PENSANDO A EDUCAÇÃO

framesAlberto Mesquita Filho

Editorial - Integração II(5):83-4,1996

 

O ministro da Educação e do Desporto, Paulo Renato Souza, em recente artigo publicado no jornal Folha de São Paulo, chegou a afirmar: Se possuímos hoje um dos melhores, mais diversificados e sofisticados sistemas de ensino superior, temos também um dos piores sistemas de ensino fundamental [1]. Com esse pensamento o senhor ministro enfocou nossa realidade e, acredito, atingiu o cerne da questão. Daí a diagnosticarmos o que está errado no sistema educacional brasileiro, é questão de avançarmos um único passo, ou seja, respondermos ao questionamento: O que há de paradoxal nesta situação?

Paradoxal é estarmos formando, dentro de um dos melhores sistemas de ensino superior, mestres e doutores que "não estão nem aí" com a realidade nacional. Paradoxal é estarmos diversificando nossas universidades, a ponto de nos darmos ao luxo de formar cientistas especializados em temas importados; e, ao mesmo tempo, incapazes de produzirem artigos ¾que não papers¾ em condições de serem lidos por seus compatriotas. Paradoxal é contarmos com tamanha sofisticação voltada para a promoção do óbvio, do já visto, e do já conhecido ¾a ser verdadeiro o que dizem os leitores setentrionais de nossos papers¾ e nada, ou quase nada, voltado para a reversão do que temos de pior como, por exemplo, o sistema de ensino fundamental. Não estaria aí a essência do problema?

O senhor ministro, polidamente, demonstra estar ciente quanto a essa questão. Tanto é que, após justificar a prioridade estabelecida pelo governo em socorro ao ensino fundamental, acrescenta: Dar prioridade a um segmento da educação não significa esquecer os demais. Também não significa deixar de preservar e aperfeiçoar o que temos de melhor. E, próximo ao término de seu discurso, conclui: Queremos aperfeiçoar o conjunto do sistema universitário brasileiro, com apoio do novo Conselho Nacional de Educação.

Dirão alguns que "em time que está ganhando não se mexe". É possível que esta norma funcione para o futebol, mas isto não significa que deva ser aplicável em educação; a esse respeito prefiro o realismo racionalista popperiano: revolução permanente. Sob este aspecto, louve-se então a atitude do senhor ministro em querer aperfeiçoar o que temos de melhor. Mas,... quem foi que disse que o nosso time está ganhando? Se assim fosse seria de se esperar que, convivendo com estes esplendorosos centros de excelência que possuímos, estivéssemos também capacitados a combater o analfabetismo, a desnutrição, a marginalidade...; seria de se esperar, também, que tivéssemos um dos melhores sistemas de ensino fundamental. Se são os políticos que estão errados ¾e não estou me referindo ao governo atual, mas sim à nossa experiência secular¾ onde é que eles estão se formando, ou por quem é que eles estão sendo orientados? Será a educação um problema meramente político? Não seria a educação um problema genuinamente educacional? O que estão fazendo nossas universidades em prol do ensino básico?

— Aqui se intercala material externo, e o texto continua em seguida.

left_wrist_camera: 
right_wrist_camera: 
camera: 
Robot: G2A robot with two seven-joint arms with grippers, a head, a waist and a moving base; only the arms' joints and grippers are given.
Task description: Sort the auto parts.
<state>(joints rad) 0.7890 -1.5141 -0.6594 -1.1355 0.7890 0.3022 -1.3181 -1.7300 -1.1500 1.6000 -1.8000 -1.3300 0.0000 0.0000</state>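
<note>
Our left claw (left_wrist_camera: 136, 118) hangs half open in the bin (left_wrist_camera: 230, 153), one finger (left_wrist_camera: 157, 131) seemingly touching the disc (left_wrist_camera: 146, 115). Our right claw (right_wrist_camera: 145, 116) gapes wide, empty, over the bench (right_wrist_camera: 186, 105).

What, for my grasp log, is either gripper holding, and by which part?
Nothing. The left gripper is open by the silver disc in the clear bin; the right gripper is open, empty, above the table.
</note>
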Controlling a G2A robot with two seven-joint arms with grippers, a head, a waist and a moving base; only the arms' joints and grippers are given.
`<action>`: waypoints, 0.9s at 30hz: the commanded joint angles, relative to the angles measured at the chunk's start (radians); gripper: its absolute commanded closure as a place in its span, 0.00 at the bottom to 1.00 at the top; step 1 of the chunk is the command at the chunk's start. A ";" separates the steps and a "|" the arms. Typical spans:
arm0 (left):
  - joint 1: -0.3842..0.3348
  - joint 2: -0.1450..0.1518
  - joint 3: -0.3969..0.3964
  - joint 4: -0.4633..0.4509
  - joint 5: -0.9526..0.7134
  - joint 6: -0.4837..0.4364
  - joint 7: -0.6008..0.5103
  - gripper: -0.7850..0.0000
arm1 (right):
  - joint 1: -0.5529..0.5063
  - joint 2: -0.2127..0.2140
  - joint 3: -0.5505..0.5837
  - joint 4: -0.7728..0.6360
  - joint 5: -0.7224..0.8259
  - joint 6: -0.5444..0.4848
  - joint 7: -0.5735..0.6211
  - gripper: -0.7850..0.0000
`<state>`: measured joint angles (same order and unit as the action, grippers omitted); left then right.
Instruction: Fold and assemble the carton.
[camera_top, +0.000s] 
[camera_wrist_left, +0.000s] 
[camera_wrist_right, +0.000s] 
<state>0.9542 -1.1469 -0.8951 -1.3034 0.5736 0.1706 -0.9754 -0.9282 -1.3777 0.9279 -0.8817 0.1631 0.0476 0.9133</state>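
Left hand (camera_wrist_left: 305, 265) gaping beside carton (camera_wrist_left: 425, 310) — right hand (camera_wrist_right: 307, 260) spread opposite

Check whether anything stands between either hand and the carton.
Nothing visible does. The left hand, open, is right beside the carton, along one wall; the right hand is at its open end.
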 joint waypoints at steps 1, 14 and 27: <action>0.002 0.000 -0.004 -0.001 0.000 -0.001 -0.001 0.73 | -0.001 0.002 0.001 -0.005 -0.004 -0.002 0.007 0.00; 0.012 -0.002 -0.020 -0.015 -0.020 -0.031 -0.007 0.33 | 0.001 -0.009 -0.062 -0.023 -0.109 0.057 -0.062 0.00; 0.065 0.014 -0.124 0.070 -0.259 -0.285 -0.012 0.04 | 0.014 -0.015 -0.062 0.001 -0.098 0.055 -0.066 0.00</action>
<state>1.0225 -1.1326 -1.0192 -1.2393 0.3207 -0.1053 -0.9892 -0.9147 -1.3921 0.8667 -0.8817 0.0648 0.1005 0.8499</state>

É louvável que nossos doutos educadores se preocupem com o ensino na França, ou em Israel, ou nos EUA. Com efeito, se estamos num beco sem saída, não custa nada darmos uma olhadela além fronteiras, ou até mesmo importarmos o que de bom pudermos encontrar. Aliás,... não foi isso o que fizemos nos últimos 30 anos? Será que nos venderam gato por lebre? Já ouvi alguém dizer que tecnologia não se importa, o que se importa são equipamentos; tecnologia se desenvolve. Será que isso tem alguma coisa a ver com educação? O que é que estamos importando em termos educacionais?

Lembro-me que na década de 50, quiçá 60, mirava-se no exemplo europeu. De lá para cá passou-se a americanizar nossa pedagogia. Acontece que na década de 70 um sem número de educadores norte-americanos começou a perceber que de alguma forma eles estavam cometendo grandes erros pedagógicos. Li algo a respeito no Times há muito tempo atrás. Os políticos de lá não deram ouvidos aos educadores também de lá; e, ao que parece, os educadores daqui se concentraram em ouvir os políticos de lá. Se quiserem saber o que aconteceu lá, sugiro que leiam Paulo Francis; se quiserem saber o que aconteceu aqui é suficiente lerem as primeiras páginas de quaisquer de nossos jornais.

E as nossas universidades? Até quando pretendem conviver com essa excrescência?


Referências:
  1. A universidade pública federal, em FSP, seção Opinião (Tendências/Debates), 7/4/96, p. 1-3.